■ AIM OF THE TASK ■
Search the data for the word "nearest" and copy out every line that has it.

==============================

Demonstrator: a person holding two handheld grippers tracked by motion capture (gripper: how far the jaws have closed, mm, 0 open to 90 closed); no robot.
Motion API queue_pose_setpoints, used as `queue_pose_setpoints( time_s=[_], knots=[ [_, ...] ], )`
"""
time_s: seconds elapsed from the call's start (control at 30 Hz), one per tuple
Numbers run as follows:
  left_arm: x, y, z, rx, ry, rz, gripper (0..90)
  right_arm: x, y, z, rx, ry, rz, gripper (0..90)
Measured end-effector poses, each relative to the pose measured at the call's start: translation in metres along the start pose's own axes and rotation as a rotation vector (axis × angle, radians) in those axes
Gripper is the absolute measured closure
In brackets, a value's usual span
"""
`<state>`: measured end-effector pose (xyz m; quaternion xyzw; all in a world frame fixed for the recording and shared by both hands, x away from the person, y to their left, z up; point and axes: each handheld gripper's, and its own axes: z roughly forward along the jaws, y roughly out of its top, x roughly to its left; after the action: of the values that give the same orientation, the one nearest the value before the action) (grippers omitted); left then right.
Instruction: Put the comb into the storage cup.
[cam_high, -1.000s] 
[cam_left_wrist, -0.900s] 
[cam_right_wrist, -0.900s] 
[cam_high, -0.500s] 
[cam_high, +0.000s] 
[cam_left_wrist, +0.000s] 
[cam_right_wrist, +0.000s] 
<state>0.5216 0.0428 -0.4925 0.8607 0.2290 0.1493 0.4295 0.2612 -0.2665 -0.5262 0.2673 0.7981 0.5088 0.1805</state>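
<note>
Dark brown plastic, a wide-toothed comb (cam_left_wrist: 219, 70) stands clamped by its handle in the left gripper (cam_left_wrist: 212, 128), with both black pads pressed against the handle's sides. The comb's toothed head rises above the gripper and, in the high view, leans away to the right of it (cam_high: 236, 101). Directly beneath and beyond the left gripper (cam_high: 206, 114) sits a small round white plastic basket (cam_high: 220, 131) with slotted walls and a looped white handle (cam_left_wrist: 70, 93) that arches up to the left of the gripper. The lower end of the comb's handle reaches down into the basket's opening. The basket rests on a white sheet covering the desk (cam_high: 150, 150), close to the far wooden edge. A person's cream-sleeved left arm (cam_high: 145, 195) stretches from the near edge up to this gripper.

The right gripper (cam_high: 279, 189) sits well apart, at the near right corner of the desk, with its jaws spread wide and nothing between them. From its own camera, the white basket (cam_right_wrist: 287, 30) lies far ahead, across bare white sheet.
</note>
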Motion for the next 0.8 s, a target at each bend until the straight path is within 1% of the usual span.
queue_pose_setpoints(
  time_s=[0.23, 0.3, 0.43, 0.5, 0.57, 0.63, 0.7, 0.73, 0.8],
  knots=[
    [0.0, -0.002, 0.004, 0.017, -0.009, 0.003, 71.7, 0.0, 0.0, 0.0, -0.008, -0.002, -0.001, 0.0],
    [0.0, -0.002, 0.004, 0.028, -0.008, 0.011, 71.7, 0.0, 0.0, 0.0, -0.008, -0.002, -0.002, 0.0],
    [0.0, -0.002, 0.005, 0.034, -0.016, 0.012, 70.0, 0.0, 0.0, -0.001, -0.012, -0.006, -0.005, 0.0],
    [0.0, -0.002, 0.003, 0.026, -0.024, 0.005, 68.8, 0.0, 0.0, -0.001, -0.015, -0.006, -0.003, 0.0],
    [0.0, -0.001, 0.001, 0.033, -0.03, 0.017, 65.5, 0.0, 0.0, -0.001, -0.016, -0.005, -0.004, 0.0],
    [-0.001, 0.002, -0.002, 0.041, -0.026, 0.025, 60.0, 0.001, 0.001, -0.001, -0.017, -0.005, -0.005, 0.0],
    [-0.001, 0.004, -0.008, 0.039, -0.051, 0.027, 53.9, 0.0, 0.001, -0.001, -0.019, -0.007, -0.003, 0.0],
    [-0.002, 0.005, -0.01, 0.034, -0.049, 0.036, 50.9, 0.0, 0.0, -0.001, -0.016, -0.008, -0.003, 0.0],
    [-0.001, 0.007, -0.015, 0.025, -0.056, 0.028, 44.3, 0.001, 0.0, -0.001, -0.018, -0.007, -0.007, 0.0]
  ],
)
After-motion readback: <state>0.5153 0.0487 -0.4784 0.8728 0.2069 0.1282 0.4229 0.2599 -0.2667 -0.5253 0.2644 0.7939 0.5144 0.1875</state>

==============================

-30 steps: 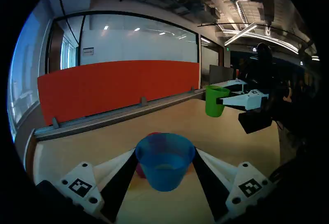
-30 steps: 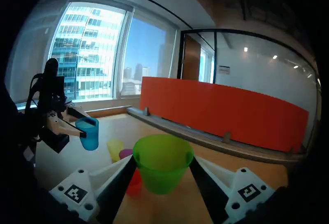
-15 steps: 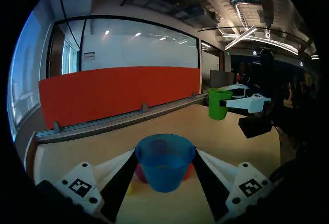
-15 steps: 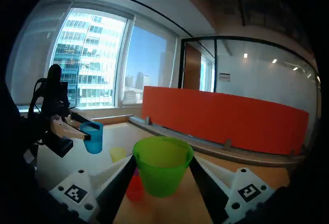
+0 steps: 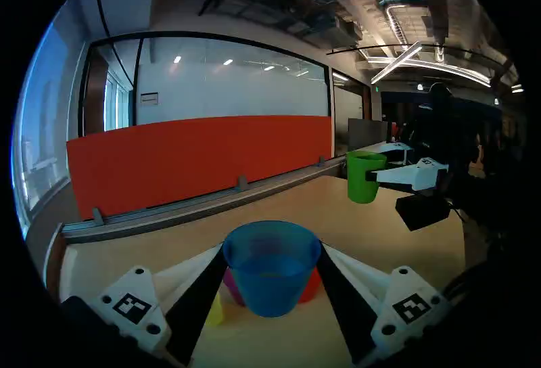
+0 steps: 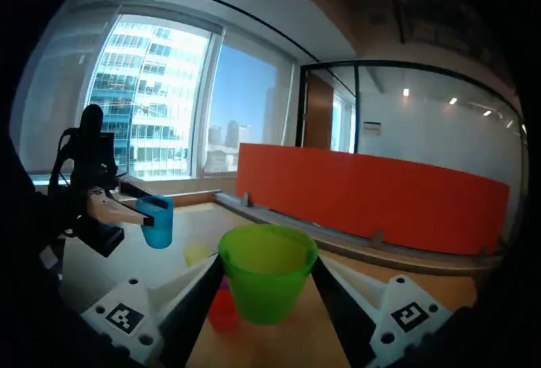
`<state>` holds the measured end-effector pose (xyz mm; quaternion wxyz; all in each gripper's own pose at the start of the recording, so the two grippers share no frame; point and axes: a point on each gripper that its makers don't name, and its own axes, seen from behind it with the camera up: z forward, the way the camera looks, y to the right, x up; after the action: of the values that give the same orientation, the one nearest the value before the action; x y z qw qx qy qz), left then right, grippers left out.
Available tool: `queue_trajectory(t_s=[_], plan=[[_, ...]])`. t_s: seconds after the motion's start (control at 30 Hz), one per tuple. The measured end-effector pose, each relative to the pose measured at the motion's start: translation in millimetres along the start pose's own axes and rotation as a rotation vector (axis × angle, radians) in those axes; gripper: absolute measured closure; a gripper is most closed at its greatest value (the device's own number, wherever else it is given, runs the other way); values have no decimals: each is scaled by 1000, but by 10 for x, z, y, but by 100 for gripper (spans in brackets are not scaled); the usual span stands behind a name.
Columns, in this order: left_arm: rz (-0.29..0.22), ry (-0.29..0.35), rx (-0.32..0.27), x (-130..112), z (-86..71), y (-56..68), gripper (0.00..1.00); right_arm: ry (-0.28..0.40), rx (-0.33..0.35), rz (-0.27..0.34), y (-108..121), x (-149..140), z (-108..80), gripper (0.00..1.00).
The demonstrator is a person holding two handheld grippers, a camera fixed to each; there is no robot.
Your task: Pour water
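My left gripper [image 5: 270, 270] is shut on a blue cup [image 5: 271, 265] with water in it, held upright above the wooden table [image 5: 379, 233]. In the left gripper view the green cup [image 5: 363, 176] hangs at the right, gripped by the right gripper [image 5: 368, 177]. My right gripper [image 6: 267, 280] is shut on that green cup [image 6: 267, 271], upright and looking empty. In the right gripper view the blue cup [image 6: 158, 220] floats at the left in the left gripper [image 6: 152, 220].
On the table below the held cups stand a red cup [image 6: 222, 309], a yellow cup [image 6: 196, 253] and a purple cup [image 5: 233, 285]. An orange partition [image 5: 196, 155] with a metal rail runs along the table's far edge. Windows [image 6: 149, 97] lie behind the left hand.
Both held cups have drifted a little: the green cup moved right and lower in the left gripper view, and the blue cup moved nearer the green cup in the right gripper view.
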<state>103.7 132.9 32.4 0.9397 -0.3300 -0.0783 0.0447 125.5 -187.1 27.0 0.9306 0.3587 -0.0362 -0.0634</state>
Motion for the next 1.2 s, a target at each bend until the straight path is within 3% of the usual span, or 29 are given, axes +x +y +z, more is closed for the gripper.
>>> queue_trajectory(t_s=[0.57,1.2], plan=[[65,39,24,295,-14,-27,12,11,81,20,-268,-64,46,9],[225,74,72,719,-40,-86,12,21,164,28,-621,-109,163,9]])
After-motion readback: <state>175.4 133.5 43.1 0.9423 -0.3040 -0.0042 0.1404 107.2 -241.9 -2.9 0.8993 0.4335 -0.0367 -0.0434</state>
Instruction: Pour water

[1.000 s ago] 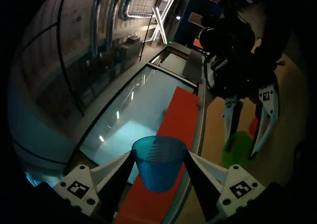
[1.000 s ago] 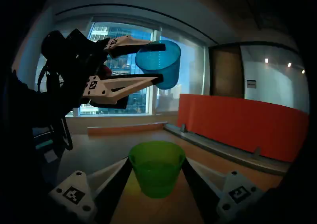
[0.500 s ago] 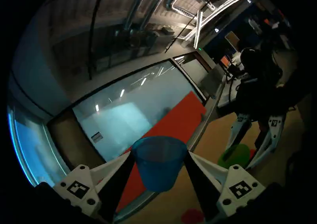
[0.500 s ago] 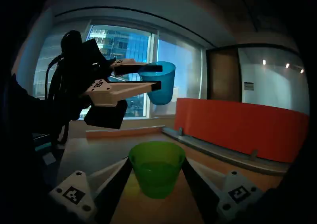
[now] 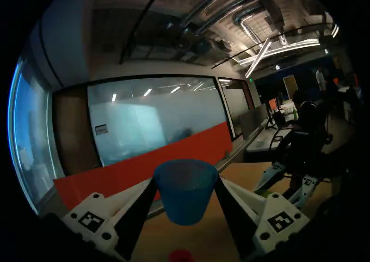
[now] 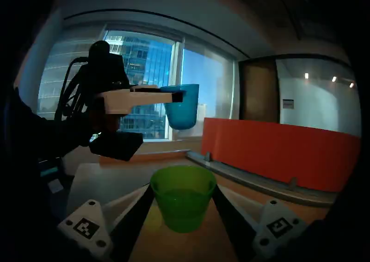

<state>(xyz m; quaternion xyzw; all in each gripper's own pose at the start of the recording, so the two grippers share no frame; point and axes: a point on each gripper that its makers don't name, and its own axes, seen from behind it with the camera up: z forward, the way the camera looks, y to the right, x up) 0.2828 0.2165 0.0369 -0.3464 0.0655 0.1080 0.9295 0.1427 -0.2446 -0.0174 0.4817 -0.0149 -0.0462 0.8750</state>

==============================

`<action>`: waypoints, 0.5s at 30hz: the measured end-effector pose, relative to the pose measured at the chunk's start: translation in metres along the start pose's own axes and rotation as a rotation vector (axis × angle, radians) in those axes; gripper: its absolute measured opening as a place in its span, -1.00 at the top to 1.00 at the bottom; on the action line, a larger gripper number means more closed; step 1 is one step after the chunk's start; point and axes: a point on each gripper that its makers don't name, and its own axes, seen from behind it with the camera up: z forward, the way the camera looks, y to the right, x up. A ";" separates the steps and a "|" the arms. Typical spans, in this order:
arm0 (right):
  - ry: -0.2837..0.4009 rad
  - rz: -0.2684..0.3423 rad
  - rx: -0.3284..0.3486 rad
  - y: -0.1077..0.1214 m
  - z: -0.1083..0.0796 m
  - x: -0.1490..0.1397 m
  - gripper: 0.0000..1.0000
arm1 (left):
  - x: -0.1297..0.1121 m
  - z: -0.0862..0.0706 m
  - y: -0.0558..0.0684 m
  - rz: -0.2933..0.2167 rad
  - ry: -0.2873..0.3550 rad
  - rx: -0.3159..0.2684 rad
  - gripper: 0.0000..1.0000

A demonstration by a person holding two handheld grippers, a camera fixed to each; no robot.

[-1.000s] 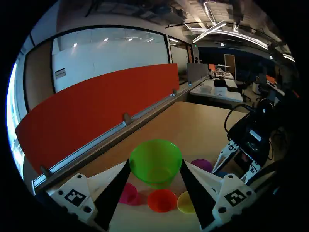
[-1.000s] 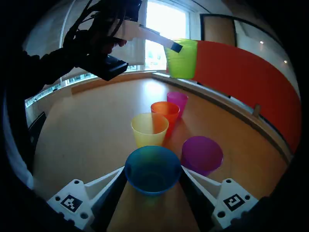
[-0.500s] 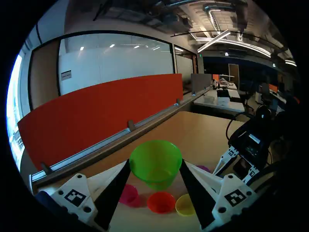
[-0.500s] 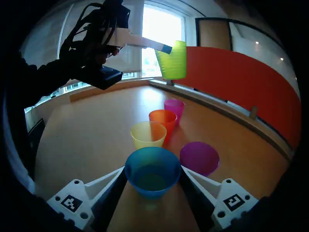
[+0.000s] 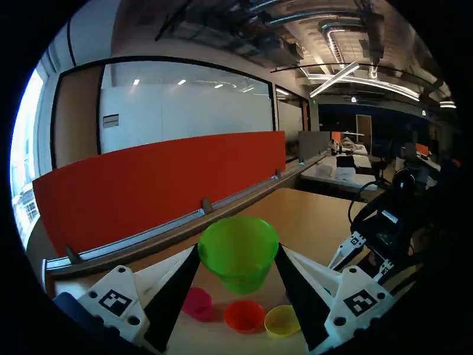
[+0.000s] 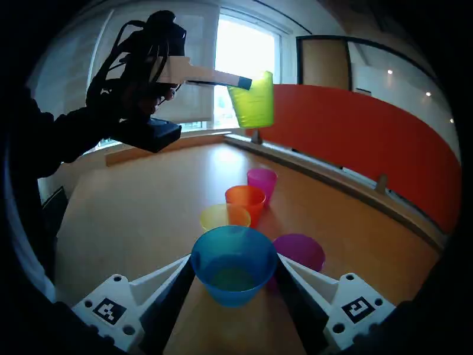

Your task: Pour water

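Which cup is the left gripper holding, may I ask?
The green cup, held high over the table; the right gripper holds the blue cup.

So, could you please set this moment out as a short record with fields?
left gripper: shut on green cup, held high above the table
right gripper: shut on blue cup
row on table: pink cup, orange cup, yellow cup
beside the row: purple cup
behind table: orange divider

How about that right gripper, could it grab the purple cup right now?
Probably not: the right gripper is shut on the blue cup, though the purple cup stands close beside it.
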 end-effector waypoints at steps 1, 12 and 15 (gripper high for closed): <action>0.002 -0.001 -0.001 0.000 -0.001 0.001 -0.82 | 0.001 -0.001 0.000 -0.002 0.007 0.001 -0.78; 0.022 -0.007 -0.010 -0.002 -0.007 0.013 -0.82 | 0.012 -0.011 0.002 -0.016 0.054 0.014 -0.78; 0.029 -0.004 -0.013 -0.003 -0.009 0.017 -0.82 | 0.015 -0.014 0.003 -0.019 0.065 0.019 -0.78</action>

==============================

■ ANSWER SPACE ■
`<state>`: measured end-effector pose (xyz m; quaternion xyzw; all in a world frame fixed for the recording and shared by both hands, x away from the person, y to their left, z up; point and axes: each handheld gripper's, and its own axes: z roughly forward along the jaws, y roughly out of its top, x roughly to its left; after the action: of the values that give the same orientation, the one nearest the value before the action) (grippers omitted); left then right.
`<state>` holds the measured end-effector pose (xyz mm; quaternion wxyz; all in each gripper's own pose at the start of the recording, so the two grippers share no frame; point and axes: a point on each gripper that its makers don't name, and its own axes, seen from behind it with the camera up: z forward, the way the camera looks, y to the right, x up; after the action: of the values that give the same orientation, the one nearest the value before the action; x y z qw qx qy qz), left then right, grippers left out.

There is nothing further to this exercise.